_Task statement_
In the listing below, find the line with "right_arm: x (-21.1" and the line with "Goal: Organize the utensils". Repeat those two lines and all lines between them exactly.

------------------------------------------------------------------------

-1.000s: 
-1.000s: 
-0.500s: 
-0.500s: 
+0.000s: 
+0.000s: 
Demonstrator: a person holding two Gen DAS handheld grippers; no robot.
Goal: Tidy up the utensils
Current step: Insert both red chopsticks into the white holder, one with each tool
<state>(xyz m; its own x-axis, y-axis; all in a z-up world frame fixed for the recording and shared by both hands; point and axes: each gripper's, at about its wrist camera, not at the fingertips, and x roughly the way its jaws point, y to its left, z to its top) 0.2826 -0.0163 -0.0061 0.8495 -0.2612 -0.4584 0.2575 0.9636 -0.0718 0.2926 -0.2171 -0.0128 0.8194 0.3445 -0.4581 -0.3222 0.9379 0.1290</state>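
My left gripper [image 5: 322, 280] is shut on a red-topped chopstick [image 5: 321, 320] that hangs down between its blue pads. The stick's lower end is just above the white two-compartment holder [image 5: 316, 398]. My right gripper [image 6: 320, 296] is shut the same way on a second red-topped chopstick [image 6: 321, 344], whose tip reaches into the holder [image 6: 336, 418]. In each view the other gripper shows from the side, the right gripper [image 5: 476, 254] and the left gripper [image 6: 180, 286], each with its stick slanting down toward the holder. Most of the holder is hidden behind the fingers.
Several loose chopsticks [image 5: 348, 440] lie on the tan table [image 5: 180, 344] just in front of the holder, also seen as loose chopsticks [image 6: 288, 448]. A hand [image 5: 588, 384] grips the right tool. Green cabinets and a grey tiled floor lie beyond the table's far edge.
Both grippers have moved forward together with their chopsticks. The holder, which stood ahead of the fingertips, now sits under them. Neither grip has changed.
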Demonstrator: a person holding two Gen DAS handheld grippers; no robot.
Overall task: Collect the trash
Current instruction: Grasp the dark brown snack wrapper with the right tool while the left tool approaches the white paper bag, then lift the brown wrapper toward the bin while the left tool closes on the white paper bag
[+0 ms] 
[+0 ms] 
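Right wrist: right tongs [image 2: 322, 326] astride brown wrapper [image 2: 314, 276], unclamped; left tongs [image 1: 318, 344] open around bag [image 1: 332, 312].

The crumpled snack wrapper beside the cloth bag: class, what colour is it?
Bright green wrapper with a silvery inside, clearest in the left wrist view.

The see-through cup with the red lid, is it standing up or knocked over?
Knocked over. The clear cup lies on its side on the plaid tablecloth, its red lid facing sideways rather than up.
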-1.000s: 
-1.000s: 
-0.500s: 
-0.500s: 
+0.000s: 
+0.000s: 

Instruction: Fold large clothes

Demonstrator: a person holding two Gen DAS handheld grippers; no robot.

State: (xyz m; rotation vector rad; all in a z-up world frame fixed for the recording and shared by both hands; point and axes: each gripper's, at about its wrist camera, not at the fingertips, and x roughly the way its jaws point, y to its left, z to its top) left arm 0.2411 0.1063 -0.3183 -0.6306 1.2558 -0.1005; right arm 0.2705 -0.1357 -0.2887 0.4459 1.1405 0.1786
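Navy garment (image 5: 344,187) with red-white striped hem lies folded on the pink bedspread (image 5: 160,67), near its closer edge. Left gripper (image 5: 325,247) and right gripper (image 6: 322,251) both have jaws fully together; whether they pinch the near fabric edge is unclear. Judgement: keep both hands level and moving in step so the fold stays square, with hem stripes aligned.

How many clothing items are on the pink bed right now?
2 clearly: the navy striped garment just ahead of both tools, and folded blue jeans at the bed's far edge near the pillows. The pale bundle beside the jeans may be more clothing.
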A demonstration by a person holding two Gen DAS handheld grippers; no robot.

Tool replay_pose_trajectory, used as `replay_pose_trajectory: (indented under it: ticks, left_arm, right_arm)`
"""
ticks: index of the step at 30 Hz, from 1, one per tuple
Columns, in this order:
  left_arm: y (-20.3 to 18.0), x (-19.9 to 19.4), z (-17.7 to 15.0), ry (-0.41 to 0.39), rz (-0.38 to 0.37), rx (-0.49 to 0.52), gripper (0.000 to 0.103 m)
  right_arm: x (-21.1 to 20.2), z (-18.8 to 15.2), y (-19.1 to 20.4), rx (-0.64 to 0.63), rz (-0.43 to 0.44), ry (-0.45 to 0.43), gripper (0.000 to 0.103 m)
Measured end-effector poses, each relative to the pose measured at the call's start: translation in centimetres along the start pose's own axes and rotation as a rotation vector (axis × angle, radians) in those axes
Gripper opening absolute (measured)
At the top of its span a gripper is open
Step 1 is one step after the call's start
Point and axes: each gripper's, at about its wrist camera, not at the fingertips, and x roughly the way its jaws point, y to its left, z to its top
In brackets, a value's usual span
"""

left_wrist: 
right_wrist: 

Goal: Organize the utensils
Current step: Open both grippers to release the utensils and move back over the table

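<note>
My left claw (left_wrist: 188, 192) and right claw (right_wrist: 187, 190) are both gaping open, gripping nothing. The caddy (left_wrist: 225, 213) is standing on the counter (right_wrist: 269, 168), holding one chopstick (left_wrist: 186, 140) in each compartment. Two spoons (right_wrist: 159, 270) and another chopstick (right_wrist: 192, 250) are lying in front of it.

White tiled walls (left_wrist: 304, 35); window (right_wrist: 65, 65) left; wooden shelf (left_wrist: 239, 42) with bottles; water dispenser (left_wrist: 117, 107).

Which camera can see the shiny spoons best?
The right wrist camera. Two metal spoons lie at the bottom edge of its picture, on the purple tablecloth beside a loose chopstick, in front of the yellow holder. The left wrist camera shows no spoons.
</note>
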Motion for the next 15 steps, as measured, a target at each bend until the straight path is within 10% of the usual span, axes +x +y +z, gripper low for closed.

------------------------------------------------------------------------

_Final answer_
  right_arm: x (-21.1 to 20.2), z (-18.8 to 15.2), y (-19.1 to 20.4), rx (-0.64 to 0.63), rz (-0.43 to 0.44), ry (-0.45 to 0.43), gripper (0.000 to 0.103 m)
Measured end-effector poses, each relative to the pose measured at the call's start: translation in centimetres along the start pose's own axes and rotation as a rotation vector (axis × angle, radians) in those axes
Gripper opening absolute (measured)
At the top of its span a gripper is open
Step 1 is one step after the call's start
Point and axes: each gripper's, at about its wrist camera, not at the fingertips, and x roughly the way its jaws point, y to its left, z to its top
In brackets, a value's usual span
"""

left_wrist: 
right_wrist: 

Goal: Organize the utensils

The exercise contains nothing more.